[WORK REQUIRED] Copy each line exactly, starting with the one that contains "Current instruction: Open" and stopping after the last line of the material below, with nothing else.

··········

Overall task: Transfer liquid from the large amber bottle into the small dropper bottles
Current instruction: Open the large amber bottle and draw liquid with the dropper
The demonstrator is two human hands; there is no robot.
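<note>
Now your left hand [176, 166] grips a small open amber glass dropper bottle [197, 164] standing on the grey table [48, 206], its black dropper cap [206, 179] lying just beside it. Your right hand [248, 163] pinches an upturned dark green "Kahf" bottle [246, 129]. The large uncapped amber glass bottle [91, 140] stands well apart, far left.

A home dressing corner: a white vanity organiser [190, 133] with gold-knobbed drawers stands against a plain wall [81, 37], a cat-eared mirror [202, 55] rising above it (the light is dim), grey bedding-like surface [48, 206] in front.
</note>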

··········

[TASK RESULT]
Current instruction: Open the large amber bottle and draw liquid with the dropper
The demonstrator is two human hands; there is no robot.
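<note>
Now your left hand [176, 166] grips a small open amber glass dropper bottle [197, 164] standing on the grey table [48, 206], its black dropper cap [206, 179] lying just beside it. Your right hand [248, 163] pinches an upturned dark green "Kahf" bottle [246, 129]. The large uncapped amber glass bottle [91, 140] stands well apart, far left.

A home dressing corner: a white vanity organiser [190, 133] with gold-knobbed drawers stands against a plain wall [81, 37], a cat-eared mirror [202, 55] rising above it (the light is dim), grey bedding-like surface [48, 206] in front.
</note>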

The output has nothing more to it.